A medical doctor and an international press journalist examine the responsibility of U.S. leaders and the international community to pressure China to end unethical organ harvesting from living prisoners of conscience.

Famed Miss World candidate from Canada, Anastasia Lin, spoke about the intricacies of Chinese Communist Party propaganda against religious groups, forced organ harvesting in China and the consequences of collusion.

Australian DAFOH member Sheridan Genrich, BHSc, ND, CGP, CHWC, discusses the very real and hideous world of forced organ harvesting in China in an interview with actor-director Ted Lyde.

Dear Colleagues and Friends,

Doctors Against Forced Organ Harvesting is deeply honored to be nominated for the 2016 Nobel Peace Prize. We are grateful for the collective dedication and effort of our board of directors, advisory board, nursing liaisons, and volunteer staff, as well as the many investigators, law makers, advocacy groups and journalists calling for an end to forced organ harvesting. A non-profit organization established by doctors in 2007, DAFOH remains dedicated to the promotion of medical ethics around the world.
Central to our NGO’s work has been addressing the state-sanctioned crime against humanity in China that primarily targets the practitioners of Falun Gong. We hope that this nomination will bring even greater global attention to the plight of the innocent people being killed to this day.

China is the only nation that uses its military and civilian hospital systems in coordination with its judiciary and prison systems to systematically impose blood testing and medical examinations on illegally detained prisoners of conscience and subsequently harvest their organs to fuel a lucrative transplant tourism industry.

DAFOH reported in 2013 that thousands of implausible forced medical exams and blood tests have been performed on unwilling prisoners of conscience held illegally in China’s notorious Laogai labor camp prisons.

In December 2015, the advocacy group, World Organization to Investigate the Persecution of the Falun Gong (WOIPFG), presented evidence from a recorded phone conversation with a medical doctor from China who disclosed that “countless” organs have been forcefully harvested from Falun Gong practitioners.

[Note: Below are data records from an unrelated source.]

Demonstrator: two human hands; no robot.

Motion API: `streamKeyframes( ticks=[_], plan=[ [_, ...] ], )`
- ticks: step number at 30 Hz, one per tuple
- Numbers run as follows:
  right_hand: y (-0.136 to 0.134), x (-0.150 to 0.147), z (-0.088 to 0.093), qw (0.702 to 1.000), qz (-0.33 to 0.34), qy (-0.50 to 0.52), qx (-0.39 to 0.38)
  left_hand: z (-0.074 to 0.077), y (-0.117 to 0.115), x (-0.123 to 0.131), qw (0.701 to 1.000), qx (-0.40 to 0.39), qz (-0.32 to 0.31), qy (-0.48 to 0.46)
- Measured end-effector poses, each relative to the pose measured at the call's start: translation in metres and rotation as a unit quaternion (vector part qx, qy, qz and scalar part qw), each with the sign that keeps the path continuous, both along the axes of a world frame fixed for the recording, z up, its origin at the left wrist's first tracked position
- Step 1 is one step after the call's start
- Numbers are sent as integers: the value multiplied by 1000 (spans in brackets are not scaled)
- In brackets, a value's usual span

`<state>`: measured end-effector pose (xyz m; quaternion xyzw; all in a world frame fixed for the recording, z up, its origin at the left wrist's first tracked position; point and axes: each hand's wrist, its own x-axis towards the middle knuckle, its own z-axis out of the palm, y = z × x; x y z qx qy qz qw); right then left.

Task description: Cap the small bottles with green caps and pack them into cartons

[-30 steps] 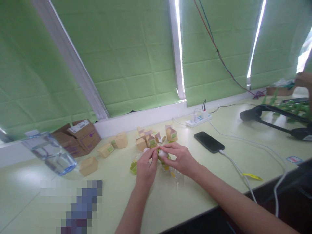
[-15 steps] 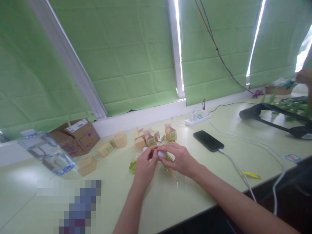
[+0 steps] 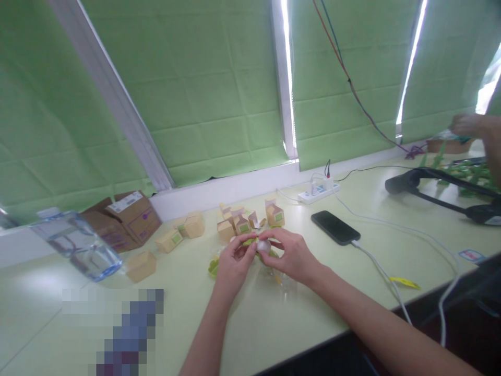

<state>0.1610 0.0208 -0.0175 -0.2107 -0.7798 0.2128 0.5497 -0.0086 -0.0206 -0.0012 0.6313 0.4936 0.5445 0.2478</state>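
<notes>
Above the middle of the table my two hands meet, fingertips almost touching. Between the thumb and fingers of my right hand point(image 3: 291, 254) is a small white round piece point(image 3: 264, 246). My left hand point(image 3: 235, 261) is closed in a pinch right beside it; what its fingertips hold is too small to make out. A light green piece point(image 3: 249, 242) shows just behind the left fingertips. Beside the left wrist lies a green scalloped piece point(image 3: 213, 267). Crumpled clear plastic point(image 3: 287, 284) lies under my right hand.
Behind the hands stand several small tan paper boxes point(image 3: 275, 213), some opened. Leftward are a brown carton point(image 3: 133, 222) and a tilted water bottle point(image 3: 80, 245). To the right lie a phone point(image 3: 335, 227) on a white cable, a power strip point(image 3: 319, 192) and a black headset-like frame point(image 3: 442, 193). Another person's hand point(image 3: 467, 125) reaches in at far right.
My fingers have shifted slightly on the white piece, and more of the green piece shows between my hands. The other person's hand at far right has moved further left into view.
</notes>
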Motion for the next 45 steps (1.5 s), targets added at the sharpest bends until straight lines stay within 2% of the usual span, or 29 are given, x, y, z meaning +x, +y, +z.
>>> streamKeyframes(
  ticks=[5, 8, 12, 15, 18, 21, 30, 45],
  plan=[
    [0, 1, 2, 1000, -17, 5, 13, 1, -1, 0, 996, -50, -2, -69],
    [-1, 2, 4, 1000, -21, 21, -10, -1, 0, -3, 992, -68, -11, -105],
    [-1, 3, 5, 992, 36, 62, -102, -1, 0, -3, 990, -83, -40, -108],
    [1, 4, 5, 974, 88, 87, -190, 1, -2, -2, 993, -81, -33, -83],
    [5, 4, 4, 962, 108, 94, -232, 1, -2, -3, 992, -89, -40, -81],
    [7, 3, 3, 961, 100, 94, -241, -1, -2, -4, 989, -93, -51, -99],
    [6, 1, 3, 961, 81, 118, -235, 0, -1, -2, 992, -77, -32, -96],
    [4, -1, -2, 964, 92, 124, -215, 1, -3, -2, 990, -81, -24, -109]
  ],
)
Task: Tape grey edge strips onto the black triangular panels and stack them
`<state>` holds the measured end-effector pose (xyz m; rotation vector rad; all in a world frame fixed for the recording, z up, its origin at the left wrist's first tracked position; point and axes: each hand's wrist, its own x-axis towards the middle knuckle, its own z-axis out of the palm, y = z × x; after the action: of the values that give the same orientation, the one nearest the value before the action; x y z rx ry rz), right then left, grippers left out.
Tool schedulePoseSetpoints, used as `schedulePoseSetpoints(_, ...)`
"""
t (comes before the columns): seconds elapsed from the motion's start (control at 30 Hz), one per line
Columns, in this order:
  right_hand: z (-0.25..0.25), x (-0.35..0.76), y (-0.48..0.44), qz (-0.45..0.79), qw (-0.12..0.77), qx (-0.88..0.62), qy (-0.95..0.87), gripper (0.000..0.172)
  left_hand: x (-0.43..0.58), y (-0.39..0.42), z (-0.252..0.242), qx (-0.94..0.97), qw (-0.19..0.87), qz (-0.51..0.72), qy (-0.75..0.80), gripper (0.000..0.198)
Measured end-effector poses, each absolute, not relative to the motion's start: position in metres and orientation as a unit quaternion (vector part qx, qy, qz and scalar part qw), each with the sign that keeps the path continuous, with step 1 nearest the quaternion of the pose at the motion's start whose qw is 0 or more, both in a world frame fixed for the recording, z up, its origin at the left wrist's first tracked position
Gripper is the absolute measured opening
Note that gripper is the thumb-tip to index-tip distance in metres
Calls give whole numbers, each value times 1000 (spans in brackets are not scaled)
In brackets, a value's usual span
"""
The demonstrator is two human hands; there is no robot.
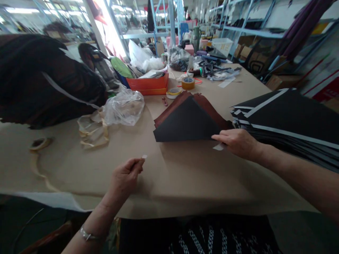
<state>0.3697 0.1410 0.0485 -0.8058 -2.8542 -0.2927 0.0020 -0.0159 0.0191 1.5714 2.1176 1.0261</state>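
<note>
Work table [185, 176], covered in tan paper, holding the following. Left hand [126, 176], at about seven o'clock in the view, is pinching a small white tape scrap [144, 156] between thumb and fingertips, the other fingers curled in; the scrap is standing clear above the paper, apparently so its sticky face touches nothing. Right hand [236, 142], at about four o'clock, is lying nearly flat, fingers loosely closed over the near corner of the dark sheet [186, 123]; it seems to be pinning that corner, with a pale strip [218, 147] poking out beneath the fingers. The dark sheet is sitting at the centre of the table, fanned over reddish-brown sheets [209, 106] so the edges stay separable. At three o'clock a stack of black panels [288, 120] with white tape strips along their edges is lying just beside the right hand, within reach. At twelve o'clock: a tape roll [188, 83], a flatter tape roll [173, 92] and an orange box [148, 85]. At ten o'clock: a crumpled clear plastic bag [124, 107] and discarded backing strips [92, 134]. At nine o'clock: another tape roll [39, 143] and a dark bundle [39, 81], too blurred to identify. Shelving [238, 21] is standing beyond.
</note>
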Motion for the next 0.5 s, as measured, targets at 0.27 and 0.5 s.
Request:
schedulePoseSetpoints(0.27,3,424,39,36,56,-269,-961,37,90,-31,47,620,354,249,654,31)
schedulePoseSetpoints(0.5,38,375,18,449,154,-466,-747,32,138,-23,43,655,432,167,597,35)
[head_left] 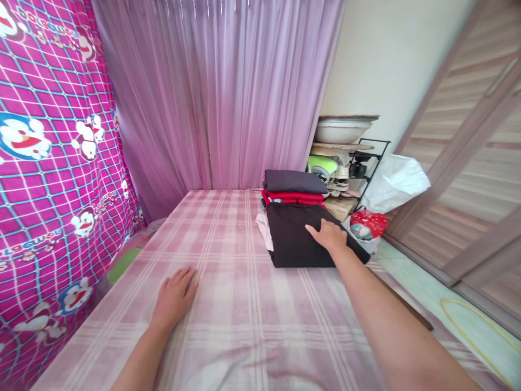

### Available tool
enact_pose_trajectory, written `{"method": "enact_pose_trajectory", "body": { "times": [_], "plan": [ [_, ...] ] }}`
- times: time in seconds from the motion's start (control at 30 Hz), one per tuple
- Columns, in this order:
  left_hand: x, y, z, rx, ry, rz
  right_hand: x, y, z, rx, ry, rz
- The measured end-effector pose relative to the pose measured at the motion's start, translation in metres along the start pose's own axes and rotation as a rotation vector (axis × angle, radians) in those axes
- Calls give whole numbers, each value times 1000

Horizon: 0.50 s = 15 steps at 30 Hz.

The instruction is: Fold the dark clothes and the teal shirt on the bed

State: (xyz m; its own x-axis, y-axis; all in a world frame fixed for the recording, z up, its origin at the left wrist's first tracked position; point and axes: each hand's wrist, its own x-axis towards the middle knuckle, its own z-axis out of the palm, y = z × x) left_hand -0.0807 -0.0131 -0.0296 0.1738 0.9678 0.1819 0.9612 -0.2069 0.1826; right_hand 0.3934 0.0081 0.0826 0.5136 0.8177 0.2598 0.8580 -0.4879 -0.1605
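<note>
Sheet (228, 304) is matt cloth, a bit wrinkly up close. Black garment (293, 239) looks like smooth matt fabric too. Curtain (228, 98) is cloth with a slight satiny sheen. Wardrobe (468, 136) looks like grainy wood, rack (374, 140) like thin metal, white bag (401, 184) is crinkly plastic, kinda shiny.

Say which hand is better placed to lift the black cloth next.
Right, likely: the right hand is on or just above the black cloth, while the left hand rests on the plaid sheet, apart from it.
</note>
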Motion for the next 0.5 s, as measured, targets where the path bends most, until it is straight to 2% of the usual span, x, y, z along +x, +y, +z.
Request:
{"method": "enact_pose_trajectory", "body": {
  "times": [0.13,0.23,0.4,0.5],
  "plan": [
    [1,-3,2,5,20,14,3,-1,-2,-100,-116,-48],
    [2,-3,4,7,17,8,3,-9,-21,-105,-102,-151],
    [4,-5,7,-63,43,4,5,-49,-77,38,111,-345],
    [4,-10,8,-242,161,-42,13,-87,-114,299,254,-448]
  ]
}}
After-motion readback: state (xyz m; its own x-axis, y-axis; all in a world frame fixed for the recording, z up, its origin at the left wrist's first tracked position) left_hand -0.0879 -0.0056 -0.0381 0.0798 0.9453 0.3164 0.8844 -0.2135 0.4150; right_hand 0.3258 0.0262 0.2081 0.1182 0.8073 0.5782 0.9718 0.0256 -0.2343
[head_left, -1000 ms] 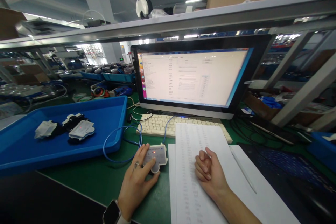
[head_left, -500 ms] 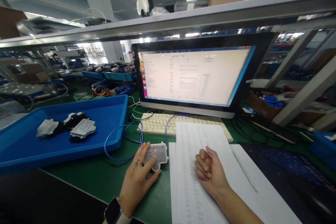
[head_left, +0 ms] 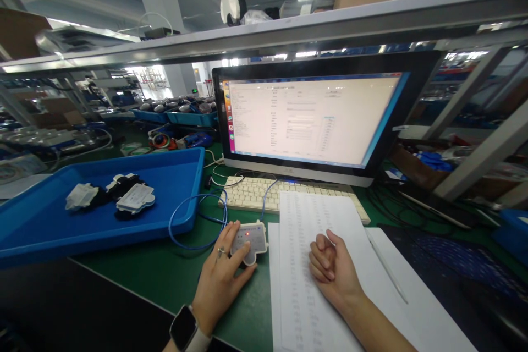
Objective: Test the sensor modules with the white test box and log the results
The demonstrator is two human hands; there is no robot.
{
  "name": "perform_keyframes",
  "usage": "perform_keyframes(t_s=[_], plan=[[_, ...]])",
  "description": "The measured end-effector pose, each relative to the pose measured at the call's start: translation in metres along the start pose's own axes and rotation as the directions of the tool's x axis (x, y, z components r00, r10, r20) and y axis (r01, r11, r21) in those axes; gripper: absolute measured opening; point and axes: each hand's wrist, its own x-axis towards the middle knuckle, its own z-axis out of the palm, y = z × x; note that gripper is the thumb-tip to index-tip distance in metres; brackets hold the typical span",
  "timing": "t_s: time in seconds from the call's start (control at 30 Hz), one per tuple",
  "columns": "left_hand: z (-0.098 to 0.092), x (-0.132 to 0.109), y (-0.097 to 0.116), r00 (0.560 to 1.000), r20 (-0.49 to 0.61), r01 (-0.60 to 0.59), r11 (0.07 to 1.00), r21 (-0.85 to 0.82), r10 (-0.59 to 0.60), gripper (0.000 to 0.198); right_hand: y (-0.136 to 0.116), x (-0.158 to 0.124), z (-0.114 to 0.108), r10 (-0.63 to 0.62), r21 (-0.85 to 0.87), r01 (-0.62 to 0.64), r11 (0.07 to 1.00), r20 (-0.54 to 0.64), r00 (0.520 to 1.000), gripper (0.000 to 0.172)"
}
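Observation:
My left hand [head_left: 226, 267] grips a small white electronic module [head_left: 252, 237] with a grey label and a lit red light, its fingers round the left side and one fingertip on the label. A blue cable [head_left: 264, 201] runs from the module's top edge towards the keyboard, and more of it loops at the left. Curled into a loose fist, my right hand [head_left: 333, 264] rests on printed sheets [head_left: 295, 286], with nothing visible in it. A white pen [head_left: 388, 268] lies on the paper to its right.
A blue tray [head_left: 181, 198] at the left holds several similar white modules [head_left: 137, 198] with black parts. Behind my hands stand a pale keyboard [head_left: 243, 192] and a lit monitor [head_left: 309, 121], under a shelf [head_left: 289, 36]. A dark mouse mat [head_left: 449, 258] lies at the right.
The camera view has shifted slightly, so everything sits a little further right. Both hands keep the same pose, and the left still grips the module.

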Motion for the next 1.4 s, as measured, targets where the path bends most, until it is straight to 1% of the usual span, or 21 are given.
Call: perform_keyframes(t_s=[0.17,0.47,0.63,0.77,0.83,0.9,0.93,1.0,1.07,1.1,1.13,1.17,1.23,1.3,1.33,1.4], plan=[[-0.001,-0.001,0.0,1.0,0.006,0.003,1.0,0.0,-0.003,0.027,0.0,0.001,-0.002,-0.001,-0.003,0.001,1.0,0.036,0.999,0.032],[-0.001,-0.001,0.001,1.0,0.001,0.007,1.0,-0.002,-0.007,0.027,-0.001,0.0,-0.001,0.013,0.008,-0.013,1.0,0.019,1.0,0.032],[-0.003,0.0,0.002,1.0,0.001,0.025,1.0,-0.001,-0.025,0.026,-0.001,0.0,-0.001,0.009,0.001,-0.009,1.0,0.035,0.999,0.032],[-0.003,0.0,0.001,0.997,0.045,0.054,0.998,0.012,-0.055,0.038,-0.001,0.0,0.0,0.005,0.005,-0.005,1.0,0.017,1.0,0.032],[-0.002,0.0,0.002,0.998,0.048,0.052,0.999,0.011,-0.052,0.038,-0.001,0.0,0.0,0.006,0.007,-0.006,1.0,0.007,1.0,0.032],[-0.004,0.0,0.003,0.998,0.032,0.048,0.999,-0.002,-0.048,0.034,-0.001,0.0,0.0,0.008,0.002,-0.008,1.0,0.017,1.0,0.032],[-0.006,0.0,0.003,0.998,0.013,0.054,0.998,-0.012,-0.054,0.035,-0.001,0.0,0.0,0.009,-0.002,-0.009,1.0,0.027,1.0,0.032],[-0.011,0.0,0.002,0.993,-0.058,0.099,0.995,-0.031,-0.101,0.039,-0.001,0.0,-0.001,0.01,-0.009,-0.009,1.0,0.043,0.999,0.032],[-0.019,-0.001,-0.003,0.967,-0.151,0.2,0.978,-0.057,-0.207,0.035,-0.001,0.0,-0.002,0.008,-0.01,-0.008,1.0,0.046,0.999,0.032],[-0.023,-0.002,-0.006,0.943,-0.177,0.272,0.959,-0.08,-0.282,0.03,-0.001,0.0,-0.002,0.009,-0.009,-0.009,1.0,0.045,0.999,0.033],[-0.026,-0.003,-0.01,0.916,-0.167,0.35,0.931,-0.106,-0.364,0.026,-0.001,0.0,-0.002,0.012,-0.007,-0.011,1.0,0.043,0.999,0.032],[-0.03,-0.004,-0.014,0.89,-0.122,0.425,0.896,-0.127,-0.44,0.023,-0.001,0.0,-0.002,0.014,-0.005,-0.014,1.0,0.039,0.999,0.032],[-0.036,-0.005,-0.022,0.843,0.051,0.537,0.834,-0.124,-0.535,0.022,-0.001,0.0,-0.002,0.019,-0.001,-0.019,1.0,0.031,0.999,0.031],[-0.04,-0.006,-0.026,0.789,0.242,0.593,0.802,-0.066,-0.564,0.022,-0.001,0.0,-0.001,0.019,0.0,-0.019,1.0,0.026,0.999,0.031],[-0.041,-0.005,-0.027,0.765,0.305,0.606,0.794,-0.041,-0.568,0.021,-0.001,0.0,-0.001,0.017,-0.001,-0.017,1.0,0.028,0.999,0.031],[-0.043,-0.003,-0.029,0.73,0.362,0.63,0.776,-0.029,-0.579,0.02,0.0,0.001,-0.002,0.012,-0.007,-0.012,1.0,0.037,0.999,0.031]])
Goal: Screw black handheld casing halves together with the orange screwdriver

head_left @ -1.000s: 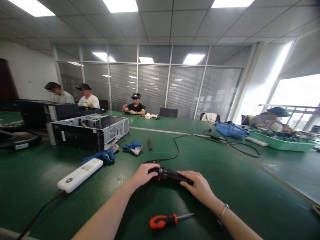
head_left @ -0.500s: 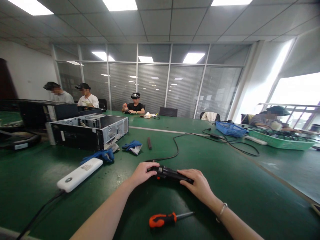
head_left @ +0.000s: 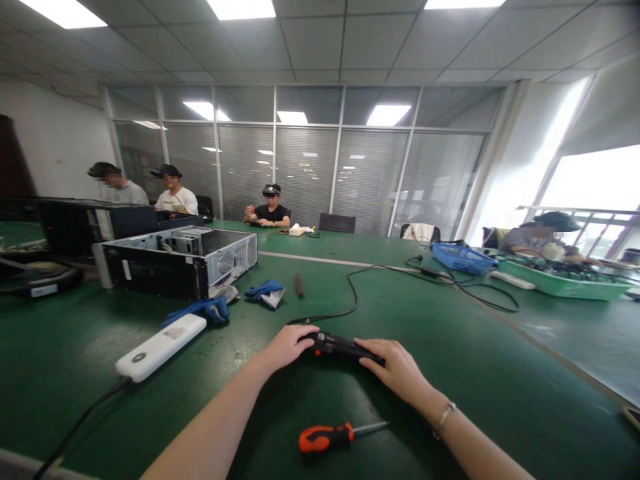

The Red Cross Society of China (no relation to the International Red Cross) reported a sudden and implausible increase of 25,000 newly registered, voluntary organ donors in just one day, from December 30-31, 2015, suggesting that the official transplant-related numbers are unreliable and artificial.

The Nobel Peace Prize nomination brings attention and adds momentum to another powerful advocacy effort to end this unprecedented evil. Bipartisan U.S. House Resolution 343, with 164 co-signors, is being widely discussed in the 114th Congress. DAFOH encourages our readers in the U.S. to contact their federal representatives and urge them to support the quick passage of this urgent, life saving resolution. Our website (www.dafoh.org) contains articles, related links, and a newsletter archive that can be shared with members of Congress and their staffers, as well as with state, county and municipal representatives and lawmakers.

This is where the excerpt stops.